SOURCE MATERIAL section start

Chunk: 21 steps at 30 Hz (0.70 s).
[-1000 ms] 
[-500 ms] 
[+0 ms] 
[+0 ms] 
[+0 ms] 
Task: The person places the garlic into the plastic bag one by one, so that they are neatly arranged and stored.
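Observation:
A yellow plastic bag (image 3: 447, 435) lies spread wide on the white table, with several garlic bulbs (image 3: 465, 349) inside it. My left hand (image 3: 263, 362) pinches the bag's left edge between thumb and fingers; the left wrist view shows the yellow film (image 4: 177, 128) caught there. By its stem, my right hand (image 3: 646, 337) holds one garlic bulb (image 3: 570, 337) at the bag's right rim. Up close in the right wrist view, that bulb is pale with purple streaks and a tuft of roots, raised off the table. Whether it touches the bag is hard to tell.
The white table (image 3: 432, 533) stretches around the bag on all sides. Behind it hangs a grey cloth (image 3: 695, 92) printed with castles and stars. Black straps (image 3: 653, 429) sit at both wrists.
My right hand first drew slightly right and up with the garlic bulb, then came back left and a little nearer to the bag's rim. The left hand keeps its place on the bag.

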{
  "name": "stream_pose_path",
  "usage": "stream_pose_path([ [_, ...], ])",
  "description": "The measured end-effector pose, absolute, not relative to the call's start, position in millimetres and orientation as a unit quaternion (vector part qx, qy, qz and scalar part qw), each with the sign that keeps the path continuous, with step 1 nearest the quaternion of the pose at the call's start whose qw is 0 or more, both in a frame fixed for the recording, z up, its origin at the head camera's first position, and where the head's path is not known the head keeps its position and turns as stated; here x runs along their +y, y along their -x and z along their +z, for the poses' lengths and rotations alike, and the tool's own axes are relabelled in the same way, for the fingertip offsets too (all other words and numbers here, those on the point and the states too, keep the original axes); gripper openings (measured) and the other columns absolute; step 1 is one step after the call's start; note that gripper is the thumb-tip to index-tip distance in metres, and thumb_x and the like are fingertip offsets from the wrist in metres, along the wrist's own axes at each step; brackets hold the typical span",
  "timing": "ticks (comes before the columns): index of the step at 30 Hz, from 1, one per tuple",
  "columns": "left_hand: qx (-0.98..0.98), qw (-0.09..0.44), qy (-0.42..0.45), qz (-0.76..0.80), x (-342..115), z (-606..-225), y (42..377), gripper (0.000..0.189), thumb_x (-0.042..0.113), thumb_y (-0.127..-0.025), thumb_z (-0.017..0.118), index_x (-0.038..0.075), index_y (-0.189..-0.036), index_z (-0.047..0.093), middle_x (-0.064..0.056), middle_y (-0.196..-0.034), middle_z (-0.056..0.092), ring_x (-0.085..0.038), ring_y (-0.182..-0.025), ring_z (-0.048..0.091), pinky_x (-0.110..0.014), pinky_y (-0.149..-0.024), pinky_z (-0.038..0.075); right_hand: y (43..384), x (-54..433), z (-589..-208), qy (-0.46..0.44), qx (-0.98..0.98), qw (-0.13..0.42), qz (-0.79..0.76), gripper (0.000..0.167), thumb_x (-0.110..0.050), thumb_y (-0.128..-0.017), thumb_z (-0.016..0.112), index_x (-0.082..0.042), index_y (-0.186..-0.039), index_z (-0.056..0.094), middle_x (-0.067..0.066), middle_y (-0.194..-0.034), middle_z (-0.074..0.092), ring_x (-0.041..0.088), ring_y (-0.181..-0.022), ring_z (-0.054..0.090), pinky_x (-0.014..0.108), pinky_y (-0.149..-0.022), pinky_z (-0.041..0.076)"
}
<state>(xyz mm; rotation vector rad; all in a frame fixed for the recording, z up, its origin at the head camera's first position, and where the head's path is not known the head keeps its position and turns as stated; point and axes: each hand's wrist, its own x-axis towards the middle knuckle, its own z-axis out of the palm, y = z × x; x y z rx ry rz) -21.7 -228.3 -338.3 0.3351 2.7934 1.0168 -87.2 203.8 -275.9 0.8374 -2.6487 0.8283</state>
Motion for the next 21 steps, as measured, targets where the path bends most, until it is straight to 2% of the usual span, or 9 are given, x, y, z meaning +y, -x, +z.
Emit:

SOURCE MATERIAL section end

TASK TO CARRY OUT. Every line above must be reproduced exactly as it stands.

EXERCISE RESULT.
Chunk: 21 steps at 30 Hz (0.70 s).
[-1000 ms] 
[-500 ms] 
[+0 ms] 
[+0 ms] 
[+0 ms] 
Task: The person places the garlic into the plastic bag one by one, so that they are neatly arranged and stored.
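Observation:
A yellow plastic bag (image 3: 447, 435) lies spread wide on the white table, with several garlic bulbs (image 3: 465, 349) inside it. My left hand (image 3: 263, 362) pinches the bag's left edge between thumb and fingers; the left wrist view shows the yellow film (image 4: 177, 128) caught there. By its stem, my right hand (image 3: 646, 337) holds one garlic bulb (image 3: 570, 337) at the bag's right rim. Up close in the right wrist view, that bulb is pale with purple streaks and a tuft of roots, raised off the table. Whether it touches the bag is hard to tell.
The white table (image 3: 432, 533) stretches around the bag on all sides. Behind it hangs a grey cloth (image 3: 695, 92) printed with castles and stars. Black straps (image 3: 653, 429) sit at both wrists.
My right hand first drew slightly right and up with the garlic bulb, then came back left and a little nearer to the bag's rim. The left hand keeps its place on the bag.
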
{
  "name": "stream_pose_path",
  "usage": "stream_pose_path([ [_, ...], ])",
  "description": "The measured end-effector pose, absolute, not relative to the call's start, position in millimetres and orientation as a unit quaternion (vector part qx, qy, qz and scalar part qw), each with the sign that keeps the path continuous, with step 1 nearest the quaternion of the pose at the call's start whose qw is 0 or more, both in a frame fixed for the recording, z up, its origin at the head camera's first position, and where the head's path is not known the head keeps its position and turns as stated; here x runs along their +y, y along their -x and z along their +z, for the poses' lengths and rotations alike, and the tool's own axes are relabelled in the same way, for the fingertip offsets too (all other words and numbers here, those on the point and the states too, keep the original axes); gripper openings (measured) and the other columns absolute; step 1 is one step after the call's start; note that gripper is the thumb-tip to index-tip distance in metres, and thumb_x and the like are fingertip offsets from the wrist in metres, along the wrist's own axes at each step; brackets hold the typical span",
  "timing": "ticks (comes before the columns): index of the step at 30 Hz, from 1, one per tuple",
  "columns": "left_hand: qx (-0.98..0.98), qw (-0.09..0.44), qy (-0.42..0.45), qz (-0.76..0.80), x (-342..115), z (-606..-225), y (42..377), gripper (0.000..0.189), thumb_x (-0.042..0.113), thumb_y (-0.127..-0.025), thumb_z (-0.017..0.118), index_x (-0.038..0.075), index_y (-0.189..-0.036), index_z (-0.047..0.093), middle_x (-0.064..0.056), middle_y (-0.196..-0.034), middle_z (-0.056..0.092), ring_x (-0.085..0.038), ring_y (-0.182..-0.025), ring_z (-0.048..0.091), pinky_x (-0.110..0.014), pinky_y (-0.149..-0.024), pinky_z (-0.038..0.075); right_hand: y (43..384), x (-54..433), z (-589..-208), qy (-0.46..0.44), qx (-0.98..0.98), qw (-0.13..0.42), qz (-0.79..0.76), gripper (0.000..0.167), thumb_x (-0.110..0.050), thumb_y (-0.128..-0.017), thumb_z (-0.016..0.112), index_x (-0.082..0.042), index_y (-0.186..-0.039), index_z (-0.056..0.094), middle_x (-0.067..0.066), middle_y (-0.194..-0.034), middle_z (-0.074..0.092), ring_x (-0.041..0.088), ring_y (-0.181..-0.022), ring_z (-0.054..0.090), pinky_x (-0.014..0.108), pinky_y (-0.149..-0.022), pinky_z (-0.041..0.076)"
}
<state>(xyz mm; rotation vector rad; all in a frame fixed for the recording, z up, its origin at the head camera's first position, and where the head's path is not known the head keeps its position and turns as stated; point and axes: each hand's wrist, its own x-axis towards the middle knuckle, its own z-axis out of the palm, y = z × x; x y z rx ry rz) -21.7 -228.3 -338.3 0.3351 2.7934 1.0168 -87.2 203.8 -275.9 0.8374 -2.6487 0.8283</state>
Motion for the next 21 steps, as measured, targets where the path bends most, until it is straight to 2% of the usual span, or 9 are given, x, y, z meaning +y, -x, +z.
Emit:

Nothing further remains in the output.